Sechs, sieben, acht, neun, zehn. Die Straßenlaternen stehen zehn Schritte weit auseinander, wenn sie kaputtgehen, ist nur mehr ein leises Knacken zu hören, bevor sie ein letztes Mal aufflackern und in der Dunkelheit verschwinden. Es ist vier Uhr morgens an einem Donnerstag. Der Wind treibt Nebelschwaden durch die Straßen. Die Bäume nur noch Gerippe, schwarz vor dem Licht der Straßen, Nachtlicht, Nichtlicht, sie tragen keine Blätter mehr, das Jahr hat sie ihrer Haut beraubt, sie sind nackt wie wir, zwei Monate sind erst vorbei und wir haben nichts mehr, das uns schützt, wenn der Winter noch einmal zurückkommt.
Die Stadt ist zur Kulisse verkommen, vor der das Leben spielt. Alle wollen auf die Bühne, und jeder spielt sein eigenes Stück. Manchmal wird jemand von der Bühne getragen, selten geht einer freiwillig. Die Hauptsache ist, dass jeder seinen Auftritt hat, man muss an jedem Tag sein können, wo man sein will, am besten immer ganz weit oben, man muss auch sein können, wer man sein will, der Bettler und der König, die Prinzessin und die Gänsemagd, der Casanova und die gestiefelte Katze, und die Kulisse ist egal geworden, die Hauptsache ist nur, dass das Stück weitergeht.
Es gibt keine Märchen mehr. Was wir haben, das sind die Kolumnen im Tagesspiegel, geschrieben von den alten Männern, die britische Anzüge und wirres Haar und alte Ansichten tragen. Die Anzüge bringen sie gelegentlich in die Reinigung. Die Ansichten sollten sie besser den Motten überlassen, doch auch eine Motte frisst nicht alles, nur weil es halbseiden ist.
Ich kann nur noch glauben, was ich mit Händen greifen kann, und kann nur noch fassen, was aus wenigstens zehn Prozent Baumwolle besteht.
Die Stadt ist das Meer, das unter meinem Bett schläft, in meinem Schrank wartet, bis es irgendwann herauskommt und meine Nächte mit Stränden füllt. Manchmal, wenn ich morgens aufwache, habe ich ein Rauschen im Kopf und Sand in den Augen. Ich will, dass das aufhört, dass die Stadt mich endlich in Ruhe, in Frieden lässt. Ich ertrage die Bilder nicht mehr. Die Litfaßsäulen und Plakatwände, die Häuser und Straßen, die Menschen und Hunde, die Bahnen und Busse. Ich fahre durch alle Bezirke, fahre bis an den Stadtrand, wo die Hochhäuser enden und die Felder beginnen, ich fahre sieben Mal um sie herum und nichts verändert sich. Ich gehe durch all ihre Straßen und zähle die Stunden, die es braucht, bis meine Füße schmerzen, ich atme so lange, wie lange es dauert, bis meine Beine und mein Kopf müde werden.

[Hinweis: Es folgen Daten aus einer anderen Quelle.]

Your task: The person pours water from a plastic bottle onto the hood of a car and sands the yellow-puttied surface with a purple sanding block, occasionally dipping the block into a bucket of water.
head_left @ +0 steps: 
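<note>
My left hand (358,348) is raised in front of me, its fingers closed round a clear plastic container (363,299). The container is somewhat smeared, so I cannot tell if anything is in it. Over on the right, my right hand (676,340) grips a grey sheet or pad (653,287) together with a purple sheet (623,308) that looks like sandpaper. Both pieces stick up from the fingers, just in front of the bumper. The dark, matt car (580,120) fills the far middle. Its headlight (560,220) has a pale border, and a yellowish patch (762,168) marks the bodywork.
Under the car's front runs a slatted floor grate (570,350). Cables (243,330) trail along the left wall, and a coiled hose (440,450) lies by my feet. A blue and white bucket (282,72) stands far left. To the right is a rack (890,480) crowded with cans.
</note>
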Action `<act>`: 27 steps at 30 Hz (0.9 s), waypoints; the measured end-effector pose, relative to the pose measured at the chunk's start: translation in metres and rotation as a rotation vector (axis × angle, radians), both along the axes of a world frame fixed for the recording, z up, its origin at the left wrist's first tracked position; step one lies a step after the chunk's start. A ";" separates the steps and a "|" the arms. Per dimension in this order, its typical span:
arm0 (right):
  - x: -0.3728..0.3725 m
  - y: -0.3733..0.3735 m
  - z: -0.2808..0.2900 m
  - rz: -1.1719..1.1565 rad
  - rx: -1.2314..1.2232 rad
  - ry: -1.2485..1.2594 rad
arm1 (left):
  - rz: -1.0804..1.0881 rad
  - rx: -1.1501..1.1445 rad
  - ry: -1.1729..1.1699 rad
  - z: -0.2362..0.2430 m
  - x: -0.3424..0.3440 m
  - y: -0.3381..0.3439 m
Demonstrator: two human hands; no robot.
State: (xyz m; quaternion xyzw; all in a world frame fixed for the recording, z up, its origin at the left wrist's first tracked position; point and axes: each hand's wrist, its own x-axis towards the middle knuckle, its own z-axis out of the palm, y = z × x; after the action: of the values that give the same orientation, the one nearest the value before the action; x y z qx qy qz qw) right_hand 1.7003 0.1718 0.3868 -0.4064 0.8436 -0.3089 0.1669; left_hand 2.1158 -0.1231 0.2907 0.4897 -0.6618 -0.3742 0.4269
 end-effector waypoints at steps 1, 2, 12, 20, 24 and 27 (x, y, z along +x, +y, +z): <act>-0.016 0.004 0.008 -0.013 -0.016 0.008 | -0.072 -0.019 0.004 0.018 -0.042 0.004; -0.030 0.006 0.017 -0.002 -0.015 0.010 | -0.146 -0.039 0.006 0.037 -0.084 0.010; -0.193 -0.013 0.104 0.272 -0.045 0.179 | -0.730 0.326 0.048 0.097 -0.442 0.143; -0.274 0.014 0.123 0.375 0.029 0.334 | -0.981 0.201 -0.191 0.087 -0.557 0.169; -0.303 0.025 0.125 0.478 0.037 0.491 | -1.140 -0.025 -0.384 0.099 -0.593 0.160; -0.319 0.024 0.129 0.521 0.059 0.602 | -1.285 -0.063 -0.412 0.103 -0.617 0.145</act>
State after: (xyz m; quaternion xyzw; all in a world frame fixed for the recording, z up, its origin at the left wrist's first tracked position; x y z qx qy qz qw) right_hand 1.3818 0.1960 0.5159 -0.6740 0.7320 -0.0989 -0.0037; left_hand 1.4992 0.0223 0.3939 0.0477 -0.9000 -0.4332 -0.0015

Ich will in einem Zug sitzen, der nach Norden fährt. Ich will Kekskrümel in einem Abteil verteilen, die Beine auf einen Sitz legen und den Kopf in den Nacken, will nach draußen sehen und sehen, wie die Enge der Stadt abnimmt und wo es anfängt, dass die Weite beginnt. Ich will den Gleisen nachsehen, dorthin, wo sie am Horizont verschwinden. Ich will das Zugfenster öffnen und wenn ich nach draußen sehe, soll da ein blauer Himmel sein. Und nichts weiter. Nichts weiter als dieser Himmel. Ich will sehen, wo die Felder sind, die kleinen Wege, die nur von Traktoren befahren werden, wo die Hecken an den Gleisen ganz hoch sind und wo Zuckerrüben wachsen. Und Klatschmohn. Ich habe Sehnsucht nach Klatschmohn und dabei meine ich den Sommer, wie die Leute, die Pornos gucken und kleine Filme über Sex mit einem Kino voller Liebe verwechseln.
Und irgendwann will ich wieder ankommen. Ich will an einer Endstation meine Tasche aus dem Gepäckfach nehmen und aus dem Zug aussteigen, über den Bahnsteig gehen, vor dem Bahnhof auf einer Treppe sitzen und einatmen. Es ist anstrengend, während einer Zugfahrt die ganze Zeit die Luft anzuhalten. Und dann will ich die Augen öffnen und die Stadt von außen brennen sehen.